Nigeria’s debt stock is increasing due to borrowings and issuance of promissory notes, says DMO.
Patience Oniha, Director-General of DMO, revealed this in an interview on Channels Television’s Sunrise Daily programme on Wednesday.
She stated that several loans had been obtained from multilateral and bilateral sources. At the same time, the federal government keeps issuing promissory notes to settle obligations for which it does not have the revenue.
Oniha recognized that borrowing is a common way to fund government activities. However, there should be revenues to support the borrowing. The debt projection of N77 trillion could be overcome with incentives. These incentives should ensure that borrowing is balanced with expenditure and that revenue is sustained. The debt is expected to be inherited before the end of the current administration.
“Nigeria’s debt stock is N46.25 trillion. It includes the debt of the 36 state governments and the federal capital territory (FCT). The federal government is responsible for 84 percent to 85 percent of this.

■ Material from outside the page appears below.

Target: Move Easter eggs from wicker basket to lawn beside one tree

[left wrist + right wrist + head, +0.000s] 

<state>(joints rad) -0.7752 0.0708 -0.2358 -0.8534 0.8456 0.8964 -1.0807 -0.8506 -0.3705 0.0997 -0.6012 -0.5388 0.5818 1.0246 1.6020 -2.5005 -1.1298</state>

“What triggers debts and why the debt stock keeps growing is because when the debt stock is growing, debt service also grows.
“The debt stock is growing because Nigeria has been running a budget deficit for many decades.
“In good and bad times with oil prices, we have borrowed. We have been running budget deficits, which are funded largely by 85 percent to 95 percent from borrowing, which is cumulative. These are publicly available data.
“As we borrow each year, it adds up. So, the annual budget deficits are a major component. If you look at this year’s budget, the budget size is N21 trillion; borrowing is N10 trillion.
“The third part – the government has been issuing promissory notes to settle obligations for which it doesn’t really have the revenue. So, that is why the debt stock has been growing.”
She noted that Nigeria had previously contracted several loans from multilateral sources like the World Bank and the African Development Bank and bilateral sources like Germany, India, and China.
“Our debt to GDP as at December 2022 was 23 percent and that is still within the limit the government set for itself and the 55 percent set by the World Bank and International Monetary Fund (IMF). If we add the ways and means, it increases to about 40 percent,” she explained.
“The challenge is debt service to revenue and Nigeria has 6.7 percent ratio revenue to GDP.”
She suggested the best way out is to reduce borrowings and improve revenue at all costs.